La pièce pourrait finir là ; beaucoup d’honnêtes gens, de sens plus rassis que le duc, pensent même que ce malheureux pousse un peu loin l’expiation et se trouveraient gênés à la place de M. Cambry par cette annonce d’un suicide. Le mariage de Martial et d’Espérance est assuré ; on peut croire que Pierre et Thérèse dévoreront leur secret et que bientôt le vieux péché sera comme s’il n’avait jamais été. C’est un dénoûment heureux. Mais le courage de l’auteur, après tant de prouesses, n’est pas encore las ; il estime avec le critique « qu’un bon dénoûment est celui qui met fin à une lutte d’intérêts, de caractères et de passions par un moyen issu de ces passions, de ces caractères ou de ces intérêts[1]. » Il juge que le caractère de Martial ne se prêterait pas à cette fin presque heureuse, qu’il en exige une autre : Martial ne peut se contenter de ces défaites dont il profite, de ces excuses suspectes et de cet évanouissement de son rival. D’ailleurs, il suffit qu’une autre fin présente un danger pour que M. Delpit s’y risque. Il ramène donc le jeune homme chez le duc ; il fait qu’il y rencontre sa mère et qu’il y devine la vérité. Martial prend Thérèse dans ses bras, il la baise au front ; peu s’en faut qu’il lui demande pardon de sa clairvoyance. Il souffrira toujours, lui aussi de sa découverte ; mais du moins sa douleur sera digne ; ayant à défendre son honneur, il n’ignorera rien de lui-même et la paix de sa conscience ne sera pas achetée par une fiction. Le respect et l’amour qu’il garde pour sa mère et pour l’homme qui l’a élevé, pour son père selon l’esprit et selon le cœur, ne lui seront pas volés. Il s’incline devant le duc, et il entraîne Thérèse : « Allons là-bas, dit-il, où nous avons quelqu’un à consoler. »

On ne pourra nier que cette fin s’éloigne de la banalité ; on reconnaîtra qu’elle satisfait au caractère du héros ; il faudrait une sensiblerie bien délibérée pour la blâmer ; à qui même la blâmerait, le courage et la loyauté de l’auteur n’en paraîtraient que plus estimables. L’auteur, comme son héros, demeure jusqu’au bout fidèle à ses passions, et l’on ne peut contester qu’elles soient nobles.
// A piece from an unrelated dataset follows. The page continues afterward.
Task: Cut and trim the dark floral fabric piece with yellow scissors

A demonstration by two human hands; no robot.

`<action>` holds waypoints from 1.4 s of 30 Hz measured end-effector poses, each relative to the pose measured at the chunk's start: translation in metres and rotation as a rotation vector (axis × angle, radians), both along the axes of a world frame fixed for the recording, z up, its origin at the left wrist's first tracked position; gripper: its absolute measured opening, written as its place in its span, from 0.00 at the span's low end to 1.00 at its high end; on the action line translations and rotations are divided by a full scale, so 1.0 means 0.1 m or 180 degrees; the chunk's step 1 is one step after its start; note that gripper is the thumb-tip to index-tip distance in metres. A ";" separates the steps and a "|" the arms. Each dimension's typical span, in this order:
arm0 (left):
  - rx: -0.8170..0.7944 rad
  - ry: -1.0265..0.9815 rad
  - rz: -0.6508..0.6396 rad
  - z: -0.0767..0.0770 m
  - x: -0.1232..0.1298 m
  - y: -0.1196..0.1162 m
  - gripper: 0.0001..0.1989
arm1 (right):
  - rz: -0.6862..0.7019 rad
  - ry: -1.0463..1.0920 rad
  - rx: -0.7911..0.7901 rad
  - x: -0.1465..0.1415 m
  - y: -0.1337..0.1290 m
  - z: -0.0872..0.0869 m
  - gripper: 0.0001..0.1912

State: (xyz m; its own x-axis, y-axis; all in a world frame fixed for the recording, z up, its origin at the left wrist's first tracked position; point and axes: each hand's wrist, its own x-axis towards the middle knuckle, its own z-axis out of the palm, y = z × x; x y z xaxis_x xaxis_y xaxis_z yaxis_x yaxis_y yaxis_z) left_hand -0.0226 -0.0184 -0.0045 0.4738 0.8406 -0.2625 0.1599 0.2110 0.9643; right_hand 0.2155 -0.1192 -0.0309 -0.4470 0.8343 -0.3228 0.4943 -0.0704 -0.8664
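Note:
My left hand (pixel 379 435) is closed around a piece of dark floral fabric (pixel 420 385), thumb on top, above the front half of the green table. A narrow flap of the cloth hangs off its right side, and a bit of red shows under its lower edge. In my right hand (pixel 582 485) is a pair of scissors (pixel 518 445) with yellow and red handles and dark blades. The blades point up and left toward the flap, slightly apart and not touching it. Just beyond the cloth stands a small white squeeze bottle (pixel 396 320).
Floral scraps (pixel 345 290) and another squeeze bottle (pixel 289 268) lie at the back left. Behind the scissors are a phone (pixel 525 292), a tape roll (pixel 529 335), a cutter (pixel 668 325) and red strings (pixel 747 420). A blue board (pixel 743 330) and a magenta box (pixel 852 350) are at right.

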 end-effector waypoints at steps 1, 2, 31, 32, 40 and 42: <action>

Auprès de ce drame, qui ne trouverait timides le Fils de M. Vacquerie et les Vieux Garçons de M. Sardou ? Cependant on s’étonnait de la hardiesse de l’un, parce qu’il faisait rougir une mère devant son fils ; on vantait la témérité de l’autre parce qu’il montrait le père naturel et le fils en rivalité d’amour. Mais avec quelle prudence, avec quelles précautions de théâtre l’un et l’autre côtoyaient ces situations ou s’en esquivaient ! Dans le drame de M. Vacquerie, le mari et l’amant étaient morts quand le fils découvrait la

  1. Léopold Lacour, le Théâtre et la Vérité, introduction au volume Gaulois et Parisiens ; Calmann Lévy, éditeur.